No Brasil, onde seminários de um dia sobre meditação chegam a custar 300 reais, é também através dos hospitais que a prática começa a se disseminar entre a população. O primeiro passo foi dado pelo Hospital do Servidor Municipal de São Paulo, há 15 meses. Ali, duas monjas budistas treinaram uma equipe de 24 médicos nas técnicas de meditação Ch´an Tao, uma das dezenas de variações da prática, bastante simples, que consiste em o praticante concentrar-se na própria respiração. Agora, os médicos estão ensinando os pacientes. Outra experiência, fora do centro-sul, é comandada por um doutor em Física Teórica pela Universidade de Waterloo, no Canadá – o indiano Harbans Lal Arora – no Hospital Geral e no Hospital Cesar Cals, em Fortaleza. Segundo o físico, pacientes que praticaram meditação antes de se submeter a cirurgias perderam 40% menos sangue durante a operação e voltaram para casa na metade do tempo previsto. Vinte doentes de Aids, também segundo Arora, apresentaram redução no número de vírus HIV no sangue.
Obviamente, há quem veja com reserva esse súbito interesse da Medicina pela meditação. Richard Sloan, psicólogo e diretor de Medicina Comportamental do Centro Médico Presbiteriano de Columbia, nos Estados Unidos, por exemplo, desconfia de que se está diante de um “fenômeno de marketing”, com objetivo meramente financeiro e pouco resultado terapêutico. “Não há dúvida de que relaxar tem impacto positivo sobre o sistema nervoso, mas é discutível se isso se é um efeito duradouro para a saúde ou apenas efêmero”, afirma. De qualquer modo, a adoção de meditação como complemento em tratamentos que exigem a redução do estresse não enfrenta maiores obstáculos na área médica e, por enquanto, tem o aval dos pacientes. “Há dois anos, eu mal conseguia falar devido a um efisema no pulmão e à arritmia cardíaca”, diz a empresária paulista Edda Dorothy Bragazza, atendida na clínica particular de Norvan, o pediatra e acupunturista do Hospital do Servidor. “Com a meditação recuperei a voz e me livrei da arritmia”.
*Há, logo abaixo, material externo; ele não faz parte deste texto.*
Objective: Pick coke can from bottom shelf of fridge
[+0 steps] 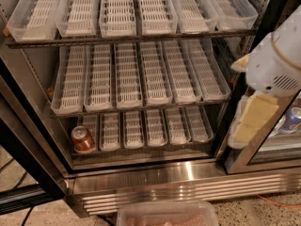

Em princípio, meditar não tem contra-indicação, segundo praticantes e estudiosos. “Graças ao seu efeito relaxante, até pacientes psicóticos podem fazê-lo, desde que sob assistência profissional”, afirma o psicólogo Marlos Alves Bezerra, que acompanhou experiências com portadores de psicose maníaco-depressiva no Nordeste. O relaxamento, no entanto, é uma das etapas primárias da meditação, um estágio no qual a maioria dos praticantes costuma estacionar.
Como processo de autoconhecimento, a meditação profunda nem sempre produz uma agradável sensação de leveza a cada exercício. O objetivo da prática é limpar as memórias para que se chegue “à mente vazia, à mente aberta para a vida”, ensina Norvan. E isso pode acarretar, eventualmente, desgaste e mal-estar ao contato com as emoções mais profundas. Após essa “higienização mental”, no entanto, o resultado quase sempre é o amadurecimento interior e uma vida mais prazeroza, segundo Roger Woolger, doutor em Psicologia pela Universidade de Londres.
Foi o que descobriu o jornalista Caco de Paula, da revista Veja São Paulo, publicada pela Editora Abril. Caco atribui a seus cinco anos de prática meditativa a estabilidade emocional que lhe proporcionou mais paz e um nova maneira de ver a vida. Nesse sentido, a meditação seria mais do que uma terapia, como lembra Sharon Salzberg, da Insight Meditation Society em Barre, Massachussets. “É um estilo de vida baseado na disciplina da mente”.